YOUR OBJECTIVE
In the entries that follow, find every line containing "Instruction" and copy it.

[EXERCISE DATA — start]

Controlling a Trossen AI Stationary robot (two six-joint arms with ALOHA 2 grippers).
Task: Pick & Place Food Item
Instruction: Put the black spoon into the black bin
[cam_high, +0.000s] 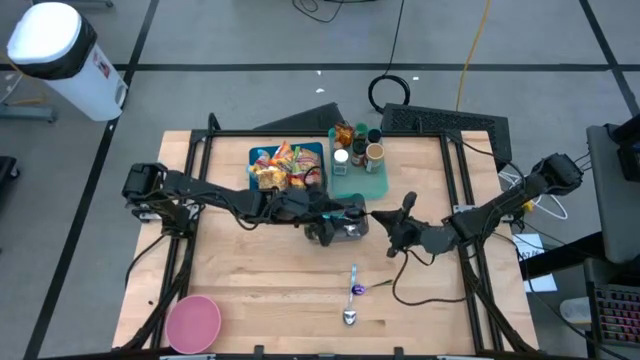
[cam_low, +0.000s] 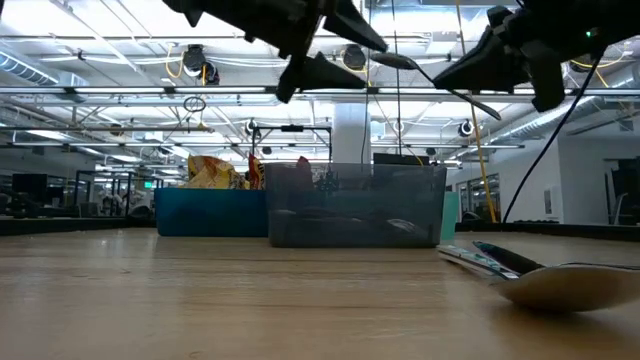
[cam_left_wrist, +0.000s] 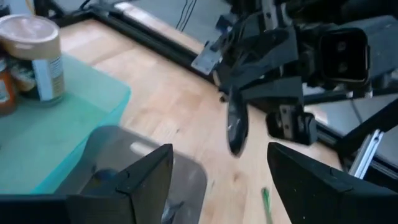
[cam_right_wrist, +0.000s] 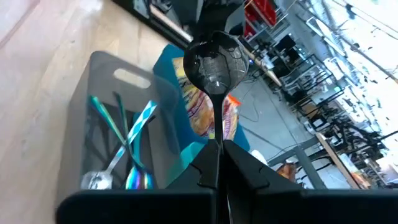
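Holding dark spoon (cam_right_wrist: 214, 59) pinched in right pincer (cam_high: 392, 232), frame centre | left pincer (cam_high: 322, 232) parted, empty, over grey bin (cam_high: 347, 226) | advice: lower bowl-first, release inside bin.

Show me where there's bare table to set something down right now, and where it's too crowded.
Free: the wide wood between the pink bowl and the spoon lying on the table, and the near right corner past that spoon. Crowded: the far middle, where the blue snack bin, teal tray and grey utensil bin cluster under the left gripper and right gripper.
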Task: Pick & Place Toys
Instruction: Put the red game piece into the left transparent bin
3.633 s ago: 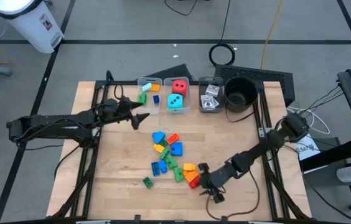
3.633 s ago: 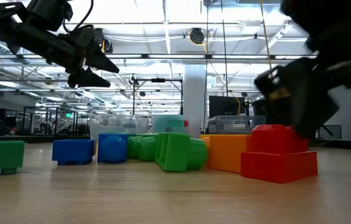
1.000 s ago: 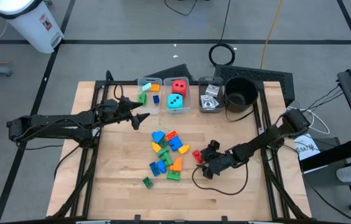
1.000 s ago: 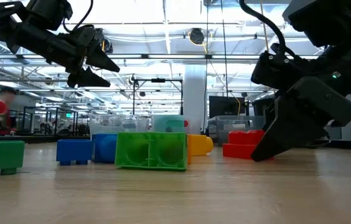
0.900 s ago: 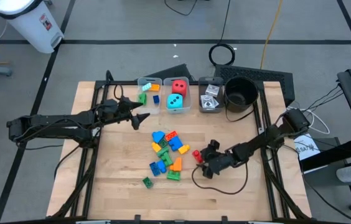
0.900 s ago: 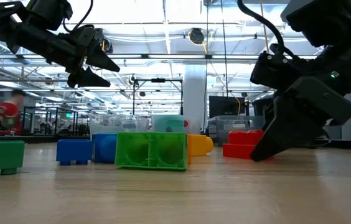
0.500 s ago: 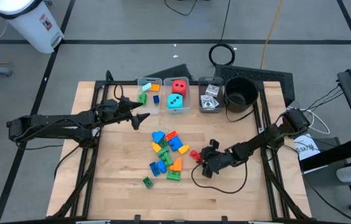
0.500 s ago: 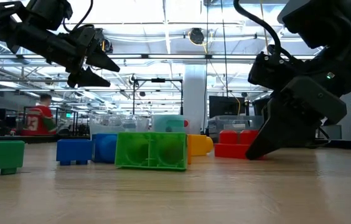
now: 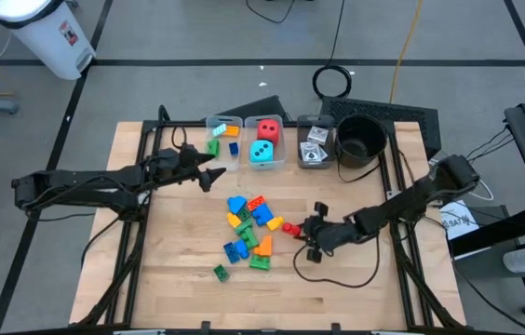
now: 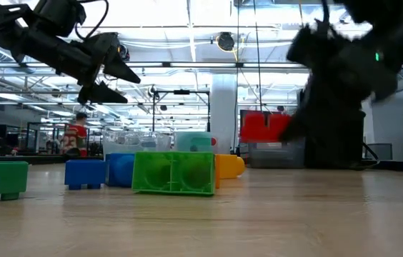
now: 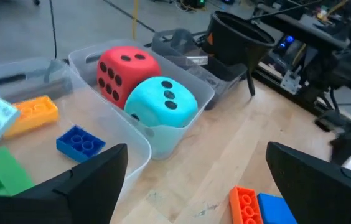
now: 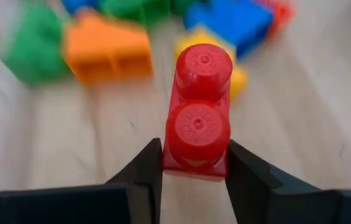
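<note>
Red two-stud plastic brick (image 12: 197, 121), clenched low in right end effector (image 12: 194, 171) and lifted off the wooden counter (image 9: 356, 288), risks pivoting loose; left end effector (image 11: 194, 171) released.

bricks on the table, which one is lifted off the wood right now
The red brick, pinched in the right gripper and raised above the table; every other brick rests on the wood.

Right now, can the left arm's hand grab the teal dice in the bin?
Probably yes. The left hand is open beside the bins, and the teal die sits uncovered next to the red die with nothing above it.
</note>
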You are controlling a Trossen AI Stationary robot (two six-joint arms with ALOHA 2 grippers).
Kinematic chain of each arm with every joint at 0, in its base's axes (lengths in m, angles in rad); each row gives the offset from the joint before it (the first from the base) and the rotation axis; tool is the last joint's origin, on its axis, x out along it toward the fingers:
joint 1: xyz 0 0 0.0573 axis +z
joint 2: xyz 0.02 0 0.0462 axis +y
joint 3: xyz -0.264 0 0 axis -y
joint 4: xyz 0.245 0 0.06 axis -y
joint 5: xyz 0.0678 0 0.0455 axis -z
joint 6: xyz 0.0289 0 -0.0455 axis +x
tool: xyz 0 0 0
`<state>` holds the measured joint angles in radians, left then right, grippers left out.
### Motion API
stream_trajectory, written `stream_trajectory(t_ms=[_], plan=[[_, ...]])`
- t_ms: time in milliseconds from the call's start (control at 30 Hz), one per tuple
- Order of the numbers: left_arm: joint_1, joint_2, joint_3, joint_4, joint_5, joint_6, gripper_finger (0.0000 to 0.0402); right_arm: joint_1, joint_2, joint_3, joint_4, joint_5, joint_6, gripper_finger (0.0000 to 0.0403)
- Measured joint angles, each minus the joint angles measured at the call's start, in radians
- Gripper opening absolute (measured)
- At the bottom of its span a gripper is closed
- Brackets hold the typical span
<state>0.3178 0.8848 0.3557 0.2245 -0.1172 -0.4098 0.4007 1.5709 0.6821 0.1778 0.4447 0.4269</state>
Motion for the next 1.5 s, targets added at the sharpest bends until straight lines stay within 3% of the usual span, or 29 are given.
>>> stream_trajectory(t_ms=[133,233,400,500,700,900,1333,1500], plan=[[-0.001,0.083,0.0,0.06,0.019,-0.021,0.0386,-0.027,-0.094,0.001,0.034,-0.004,-0.08,0.0113],[-0.008,0.178,0.0,0.148,0.107,-0.022,0.0382,-0.069,-0.151,0.001,0.082,-0.004,-0.166,0.0112],[-0.061,0.337,0.006,0.503,0.336,0.017,0.0373,-0.159,-0.189,0.001,0.176,-0.083,-0.23,0.011],[-0.128,0.424,0.03,0.635,0.378,0.072,0.0367,-0.197,-0.188,0.002,0.214,-0.169,-0.231,0.0113],[-0.266,0.585,0.117,0.638,0.379,0.242,0.0358,-0.195,-0.178,0.002,0.214,-0.212,-0.234,0.011],[-0.332,0.726,0.249,0.639,0.377,0.349,0.0346,-0.175,-0.179,0.003,0.221,-0.212,-0.261,0.0113],[-0.346,0.849,0.421,0.531,0.313,0.303,0.0328,-0.163,-0.179,0.003,0.231,-0.211,-0.291,0.0115],[-0.345,0.849,0.423,0.54,0.3,0.304,0.0264,-0.163,-0.179,0.003,0.23,-0.211,-0.291,0.0111]])
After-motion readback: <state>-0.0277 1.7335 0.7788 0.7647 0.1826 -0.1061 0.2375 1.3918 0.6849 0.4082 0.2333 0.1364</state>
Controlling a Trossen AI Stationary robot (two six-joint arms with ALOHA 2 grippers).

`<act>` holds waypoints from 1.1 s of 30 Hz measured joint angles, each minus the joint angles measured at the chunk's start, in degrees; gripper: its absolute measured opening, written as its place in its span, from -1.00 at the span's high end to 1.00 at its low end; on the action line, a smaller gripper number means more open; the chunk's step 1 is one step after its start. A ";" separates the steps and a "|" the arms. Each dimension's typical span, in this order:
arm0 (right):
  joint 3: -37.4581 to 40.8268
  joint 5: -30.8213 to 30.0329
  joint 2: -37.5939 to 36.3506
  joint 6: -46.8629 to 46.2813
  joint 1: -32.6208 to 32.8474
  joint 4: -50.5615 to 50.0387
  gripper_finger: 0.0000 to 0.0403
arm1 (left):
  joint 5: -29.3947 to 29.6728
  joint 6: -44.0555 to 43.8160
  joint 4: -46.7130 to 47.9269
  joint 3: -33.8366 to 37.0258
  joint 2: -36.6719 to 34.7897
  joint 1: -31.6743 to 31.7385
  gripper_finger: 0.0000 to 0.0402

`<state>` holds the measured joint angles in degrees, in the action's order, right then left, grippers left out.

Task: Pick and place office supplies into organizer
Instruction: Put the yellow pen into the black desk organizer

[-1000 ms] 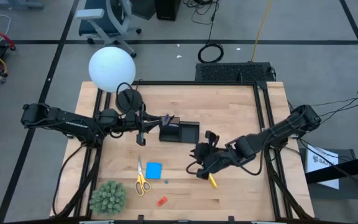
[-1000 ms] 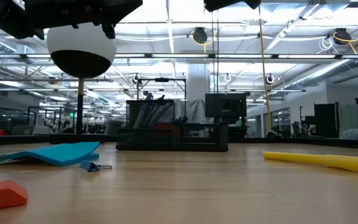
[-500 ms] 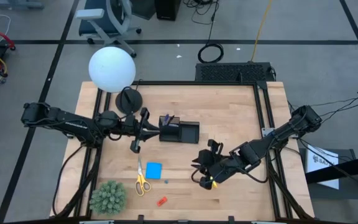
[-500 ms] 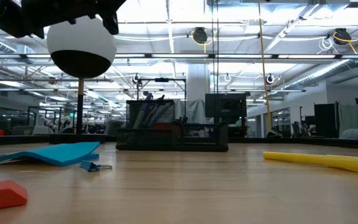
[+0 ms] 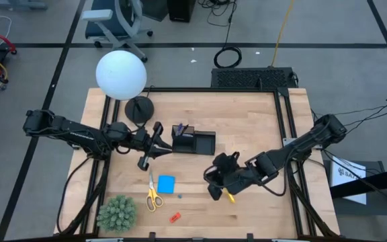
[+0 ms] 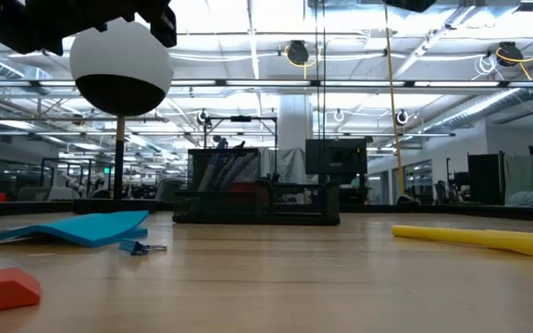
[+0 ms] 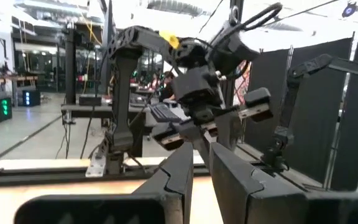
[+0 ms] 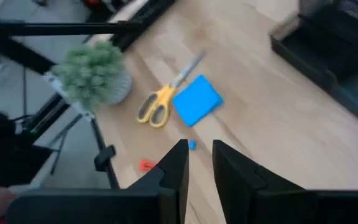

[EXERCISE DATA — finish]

ANSWER BOX
Instruction: Put the black spoon into the black bin
Instruction: Put the red game piece into the left transparent bin
Instruction: Put the yellow pen into the black desk organizer

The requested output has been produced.